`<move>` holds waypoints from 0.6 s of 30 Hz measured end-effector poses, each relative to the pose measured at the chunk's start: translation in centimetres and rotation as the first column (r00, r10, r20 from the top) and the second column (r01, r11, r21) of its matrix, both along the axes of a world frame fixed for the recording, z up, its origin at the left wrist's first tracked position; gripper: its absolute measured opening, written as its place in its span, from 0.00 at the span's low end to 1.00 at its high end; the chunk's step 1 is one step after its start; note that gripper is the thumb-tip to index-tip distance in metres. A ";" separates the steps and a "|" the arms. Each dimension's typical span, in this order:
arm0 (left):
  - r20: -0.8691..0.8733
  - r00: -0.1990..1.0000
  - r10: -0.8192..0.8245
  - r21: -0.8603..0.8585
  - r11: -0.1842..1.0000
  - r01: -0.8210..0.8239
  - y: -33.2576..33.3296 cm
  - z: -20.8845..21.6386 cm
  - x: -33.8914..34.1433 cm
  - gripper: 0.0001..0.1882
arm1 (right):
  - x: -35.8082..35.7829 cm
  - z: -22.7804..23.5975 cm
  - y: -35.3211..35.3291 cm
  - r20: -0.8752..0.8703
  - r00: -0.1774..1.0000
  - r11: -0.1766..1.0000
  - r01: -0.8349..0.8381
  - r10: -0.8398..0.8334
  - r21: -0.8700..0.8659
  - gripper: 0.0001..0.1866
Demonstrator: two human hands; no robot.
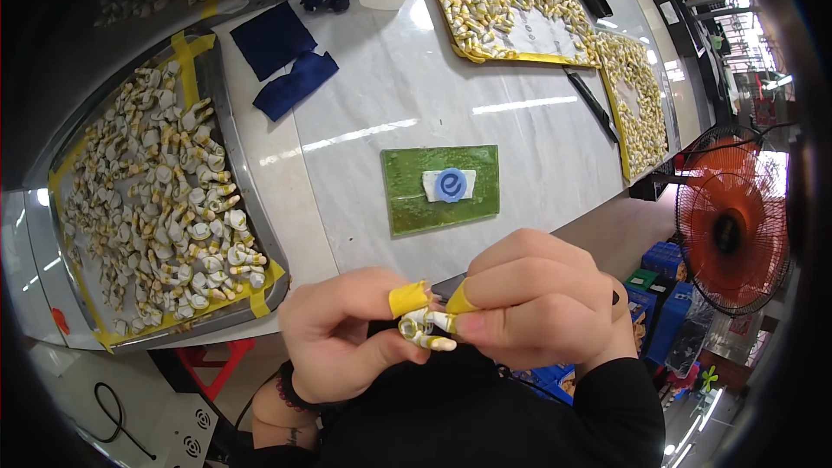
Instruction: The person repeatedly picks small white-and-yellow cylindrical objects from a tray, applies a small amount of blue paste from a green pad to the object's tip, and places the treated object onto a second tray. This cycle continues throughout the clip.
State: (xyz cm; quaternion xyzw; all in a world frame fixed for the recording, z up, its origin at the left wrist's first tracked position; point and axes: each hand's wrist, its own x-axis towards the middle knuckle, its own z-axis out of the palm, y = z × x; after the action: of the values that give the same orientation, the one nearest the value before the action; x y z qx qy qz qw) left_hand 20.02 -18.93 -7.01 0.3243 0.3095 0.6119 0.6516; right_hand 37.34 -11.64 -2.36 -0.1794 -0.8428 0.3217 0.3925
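Left hand [340, 329] holds the white piece [421, 329] — apparently between fingertips.

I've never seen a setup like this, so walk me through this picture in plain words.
No robot here: these are a person's own left hand and right hand. There is one picture, taken by a wide fisheye camera on the person's head, looking down, so straight edges bend and the corners go dark. Both hands pinch one small white-and-yellow piece between the fingertips. Beyond them, on the pale table, lies a green slab with a blue disc on it. To the left is a metal-rimmed tray crowded with similar pieces; farther back lie dark blue cloths.
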 end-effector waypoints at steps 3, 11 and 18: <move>-0.342 0.929 0.139 0.309 0.951 -0.029 0.7 0.1 -0.4 0.12 | -0.1 0.4 -0.1 0.031 0.999 0.991 -0.016 0.020 -0.130 0.12; -0.538 0.807 0.243 0.438 0.899 0.022 1.0 1.2 -0.6 0.15 | -0.2 0.5 -0.1 -0.035 0.998 0.949 -0.064 0.056 -0.308 0.13; -0.542 0.799 0.260 0.461 0.887 0.024 1.0 1.0 -0.5 0.16 | 0.2 0.9 -0.2 -0.015 0.997 0.946 -0.076 0.076 -0.316 0.09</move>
State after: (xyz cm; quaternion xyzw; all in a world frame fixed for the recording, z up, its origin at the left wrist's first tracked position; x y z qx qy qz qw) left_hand 19.51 -17.90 -5.97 0.6175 0.3680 0.5752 0.3905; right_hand 37.54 -11.88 -1.45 -0.2070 -0.7862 0.4677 0.3470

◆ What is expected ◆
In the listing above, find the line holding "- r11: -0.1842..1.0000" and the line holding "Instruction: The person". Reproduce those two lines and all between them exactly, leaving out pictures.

◆ Exercise output ◆
  - r11: -0.1842..1.0000
  - r01: -0.8210..0.8239
  - y: -33.2576..33.3296 cm
  - z: -20.8845..21.6386 cm
  - x: -33.8914..34.1433 cm
  - gripper: 0.0001..0.1882
arm1 (right):
  - x: -35.8082..35.7829 cm
  - z: -22.7804..23.5975 cm
  - y: -35.3211..35.3291 cm
  - r20: -0.8752..0.8703
  - r00: -0.1774..1.0000
  - r11: -0.1766..1.0000
  - r01: -0.8349..0.8381
  - r10: -0.8398..0.8334
  - r21: -0.8700..0.8659
  - gripper: 0.0001..0.1866
Demonstrator: two human hands; no robot.
Instruction: The person repeatedly picks small white-and-yellow cylindrical objects from a tray, applies a small amount of blue paste from a green pad to the object's tip, and places the treated object onto a second tray. This cycle continues throughout the clip.

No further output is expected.